Notwithstanding state laws that mandate the conduction of annual elections, many association boards do not take the required action to conduct the membership meeting and the election of new directors. To address such a situation, state statutes provide that, if a current board fails or refuses to hold an annual membership meeting as required by the governing documents, a member of the association can petition the court having jurisdiction over the association for an order directing that the meeting of the members and the required election of directors take place within a specific period of time. Unfortunately, because a large percentage of association members are apathetic and do not want to become involved in their homeowners association, and/or because association members do not want to personally incur the costs of taking such action, this method of forcing the meeting to elect new directors is often avoided and the result is a continuation of the term of the existing directorswho failed to take the required action that was required for the election of new directors. An alternative to seeking a court order would be for the required number of association members to make a demand on the board of directors for the scheduling of a special meeting of the members for the purpose of conducting an election of new directors. Regardless of the manner in which members tried to force the election of new directors, there could still be the issues relating to the establishment of a quorum in order to proceed with the election.


Even though there are laws and provisions in a homeowners associations governing documents that mandate the conducting of membership elections of new directors and the terms that directors may serve, it is still possible for those terms to be extended as a result of the occurrences described above. Thus, although an existing board of directors has no right to re-appoint themselves to continue as an associations board of directors in violation of the requirements for conducting elections and stated term limits, the circumstances may result in those directors remaining in control until such time as the association members take appropriate action to ensure that elections are conducted and new members who are willing and able to serve, are elected to the board.
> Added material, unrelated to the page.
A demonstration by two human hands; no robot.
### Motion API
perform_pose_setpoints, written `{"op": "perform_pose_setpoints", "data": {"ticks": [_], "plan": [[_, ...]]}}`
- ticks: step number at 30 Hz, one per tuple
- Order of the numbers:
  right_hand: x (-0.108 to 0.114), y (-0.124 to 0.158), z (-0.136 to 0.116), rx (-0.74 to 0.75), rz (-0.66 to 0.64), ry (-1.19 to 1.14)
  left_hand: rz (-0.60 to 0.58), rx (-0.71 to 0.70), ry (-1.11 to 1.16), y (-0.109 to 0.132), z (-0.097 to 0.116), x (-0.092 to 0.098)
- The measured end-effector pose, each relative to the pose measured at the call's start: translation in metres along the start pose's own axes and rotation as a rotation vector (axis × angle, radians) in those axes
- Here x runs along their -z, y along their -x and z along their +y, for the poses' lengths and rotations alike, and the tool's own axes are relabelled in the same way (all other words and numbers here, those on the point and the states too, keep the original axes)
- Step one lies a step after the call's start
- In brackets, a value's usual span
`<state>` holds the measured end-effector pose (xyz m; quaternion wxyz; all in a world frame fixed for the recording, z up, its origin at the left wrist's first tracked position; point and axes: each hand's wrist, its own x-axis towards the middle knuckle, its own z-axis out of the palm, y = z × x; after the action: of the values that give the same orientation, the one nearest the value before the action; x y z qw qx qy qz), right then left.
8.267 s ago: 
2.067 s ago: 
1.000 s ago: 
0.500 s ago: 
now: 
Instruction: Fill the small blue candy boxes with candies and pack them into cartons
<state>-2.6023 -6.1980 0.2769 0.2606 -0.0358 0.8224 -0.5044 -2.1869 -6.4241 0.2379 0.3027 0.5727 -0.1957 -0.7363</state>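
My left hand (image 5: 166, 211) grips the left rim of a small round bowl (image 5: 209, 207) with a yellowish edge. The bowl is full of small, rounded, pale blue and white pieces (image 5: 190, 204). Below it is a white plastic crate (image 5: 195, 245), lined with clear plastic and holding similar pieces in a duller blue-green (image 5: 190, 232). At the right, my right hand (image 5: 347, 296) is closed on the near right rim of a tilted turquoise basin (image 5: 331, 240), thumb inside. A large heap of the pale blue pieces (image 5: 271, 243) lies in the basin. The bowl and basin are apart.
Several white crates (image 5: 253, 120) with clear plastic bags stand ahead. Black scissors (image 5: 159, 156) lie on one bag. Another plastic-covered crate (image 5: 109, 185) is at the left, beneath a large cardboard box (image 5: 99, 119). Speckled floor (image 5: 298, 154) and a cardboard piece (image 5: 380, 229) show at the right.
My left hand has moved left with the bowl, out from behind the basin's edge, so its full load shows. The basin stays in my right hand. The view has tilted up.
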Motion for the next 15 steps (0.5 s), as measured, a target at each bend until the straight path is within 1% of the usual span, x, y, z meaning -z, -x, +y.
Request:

To reduce the likelihood of encountering problems with long-term directors retaining control over a homeowners association, associations should evaluate the need for amending their bylaws and association members should be proactive in taking the action that is necessary to ensure that required elections take place. Associations whose bylaws do not have provisions for staggered terms, or limitations on consecutive terms, or require a quorum that cannot be achieved can amend their bylaws to incorporate appropriate provisions to allow for same. Such an amendment would facilitate the election of new directors and prevent the same directors from continuing to control the association year-after-year. The process of amending an associations governing documents requires strict compliance with the appropriate procedures for amending the particular document and should always be undertaken with the assistance of experienced legal counsel. Additionally, if the association has had difficulty establishing a quorum for meetings of its members, it may also be necessary to seek a court order reducing the percentage of member votes that is required to adopt the desired amendments.